▶ PROBLEM STATEMENT:
From the line containing "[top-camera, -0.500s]" through the last line below, copy every line exactly, leaving out the pictures.

▶ DATA SEGMENT:
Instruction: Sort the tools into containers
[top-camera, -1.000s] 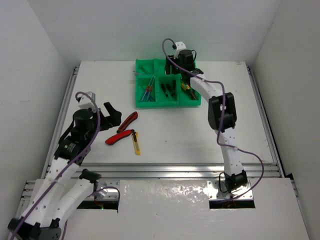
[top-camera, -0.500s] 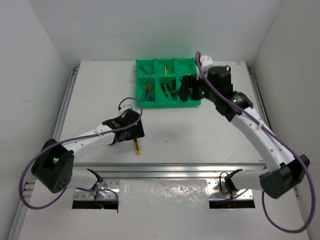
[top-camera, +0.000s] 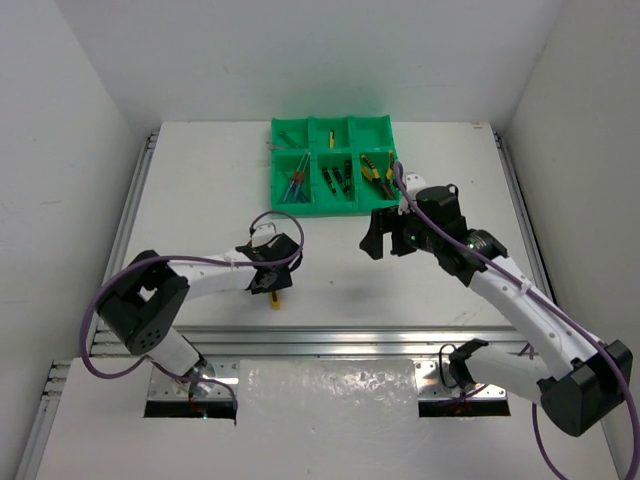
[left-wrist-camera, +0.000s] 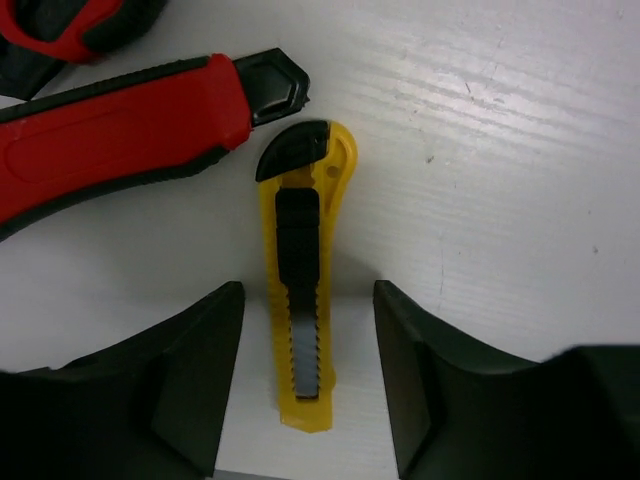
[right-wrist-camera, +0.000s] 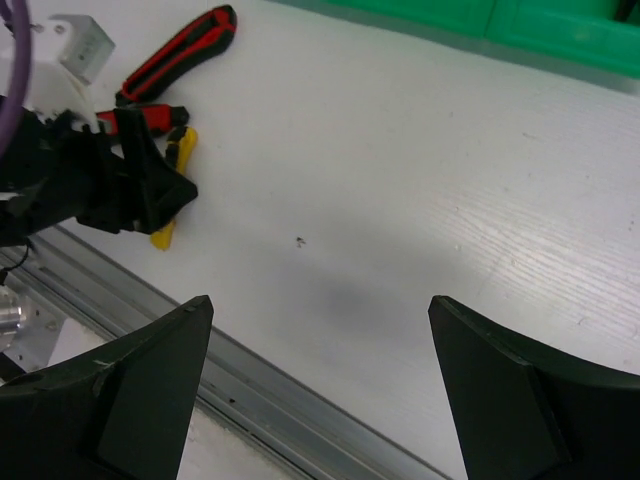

▶ RESULT:
[top-camera, -0.500s] 
[top-camera, +0.000s] 
[left-wrist-camera, +0.000s] 
[right-wrist-camera, +0.000s] 

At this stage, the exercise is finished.